In the midst of all this, we ran out of space – offices and computing facilities. The University of Illinois committed to an expansion of the Advanced Computation Building (ACB) that allowed us to deploy the terascale Linux clusters and the TeraGrid. ACB had originally been built to house ILLIAC IV and served as the machine room for NCSA, but the new clusters required more power, more cooling and more space. We designed the ACB expansion with plans for yet another expansion, one rendered unnecessary by the construction of the National Petascale Computing Facility.

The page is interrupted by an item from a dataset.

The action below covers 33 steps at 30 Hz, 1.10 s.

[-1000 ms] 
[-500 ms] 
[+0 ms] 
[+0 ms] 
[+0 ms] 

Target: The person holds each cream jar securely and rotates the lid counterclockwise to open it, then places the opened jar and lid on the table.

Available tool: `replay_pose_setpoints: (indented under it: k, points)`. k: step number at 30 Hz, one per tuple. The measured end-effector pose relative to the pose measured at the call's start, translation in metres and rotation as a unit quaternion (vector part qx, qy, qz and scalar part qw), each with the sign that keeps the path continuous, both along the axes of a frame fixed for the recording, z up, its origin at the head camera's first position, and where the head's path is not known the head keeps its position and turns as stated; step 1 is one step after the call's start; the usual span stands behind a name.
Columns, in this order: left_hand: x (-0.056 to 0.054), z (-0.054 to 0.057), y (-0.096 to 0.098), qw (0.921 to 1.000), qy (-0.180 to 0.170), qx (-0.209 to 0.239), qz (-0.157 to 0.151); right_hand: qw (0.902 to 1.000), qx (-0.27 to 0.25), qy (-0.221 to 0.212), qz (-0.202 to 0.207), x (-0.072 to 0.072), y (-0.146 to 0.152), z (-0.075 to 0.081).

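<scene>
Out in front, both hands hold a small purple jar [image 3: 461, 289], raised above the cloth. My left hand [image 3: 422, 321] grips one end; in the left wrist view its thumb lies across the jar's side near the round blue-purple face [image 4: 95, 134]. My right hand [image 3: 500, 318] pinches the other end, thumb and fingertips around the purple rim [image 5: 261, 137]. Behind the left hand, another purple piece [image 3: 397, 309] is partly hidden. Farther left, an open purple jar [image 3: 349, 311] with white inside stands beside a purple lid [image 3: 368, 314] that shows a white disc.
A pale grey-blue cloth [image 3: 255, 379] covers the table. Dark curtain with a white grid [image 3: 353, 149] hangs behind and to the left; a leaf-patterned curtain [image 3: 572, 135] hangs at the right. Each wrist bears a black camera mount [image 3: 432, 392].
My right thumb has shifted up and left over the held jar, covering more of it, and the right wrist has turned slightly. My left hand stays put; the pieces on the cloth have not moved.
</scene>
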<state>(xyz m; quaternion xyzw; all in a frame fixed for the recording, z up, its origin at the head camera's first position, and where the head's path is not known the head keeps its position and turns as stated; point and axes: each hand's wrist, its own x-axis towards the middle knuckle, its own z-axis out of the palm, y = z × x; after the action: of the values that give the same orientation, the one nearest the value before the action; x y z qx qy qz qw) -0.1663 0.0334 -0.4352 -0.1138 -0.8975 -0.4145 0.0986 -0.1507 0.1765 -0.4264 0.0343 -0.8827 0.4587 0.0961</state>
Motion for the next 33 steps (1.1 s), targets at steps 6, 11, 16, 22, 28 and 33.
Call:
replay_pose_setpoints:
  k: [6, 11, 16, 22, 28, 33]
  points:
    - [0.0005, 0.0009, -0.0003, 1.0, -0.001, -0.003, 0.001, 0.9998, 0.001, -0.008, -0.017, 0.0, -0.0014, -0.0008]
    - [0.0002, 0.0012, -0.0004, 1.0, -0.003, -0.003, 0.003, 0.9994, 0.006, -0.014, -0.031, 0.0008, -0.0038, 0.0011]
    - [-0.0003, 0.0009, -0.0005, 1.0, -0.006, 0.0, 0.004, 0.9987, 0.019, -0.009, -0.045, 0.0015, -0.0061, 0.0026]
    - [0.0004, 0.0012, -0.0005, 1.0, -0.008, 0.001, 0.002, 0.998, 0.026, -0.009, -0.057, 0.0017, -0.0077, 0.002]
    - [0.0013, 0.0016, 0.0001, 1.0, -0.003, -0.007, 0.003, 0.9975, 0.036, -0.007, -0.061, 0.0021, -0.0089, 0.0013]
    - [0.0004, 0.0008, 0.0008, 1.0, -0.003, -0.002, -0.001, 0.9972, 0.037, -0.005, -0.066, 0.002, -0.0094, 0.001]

I must give enormous credit to the university leadership team, because they built the ACB expansion before we had secured the NSF funding for new machines. I made a handshake, $100M deal with then Provost Richard Herman that if he built the ACB expansion, that NCSA would fill it with hardware. Both of us took a huge political risk, but we honored that commitment. It was just one event in a long history that reflects the repeated willingness of the University of Illinois to invest in the future.
Collectively, the team also secured funding for the NCSA office building and the new Siebel Center for Computer Science, creating an informatics quadrangle that continues to support student, faculty and staff discovery. During this time, I distinctly remember talking to Tom Siebel about the old Digital Computer Laboratory (DCL), which he described as looking like a prison. I remarked that he could help fix that, which began a long series of campus conversations that culminated in his remarkable $32M gift. Likewise, I was pleased that the NCSA building finally came to fruition, after many years of delays. It is not well known, but the two buildings were designed to allow them to connected via an extension to the NCSA building and an arch extending from the northwest corner of Siebel Center.
It was an exhilarating and exciting time. None of it would have happened without an incredible team. We built on Larry Smarr's groundbreaking vision for a supercomputing center. We created machines, software and tools; we engaged researchers, scholars and artists; we invented the future. That is – and always will be – NCSA's mission. Congratulations on 30 great years!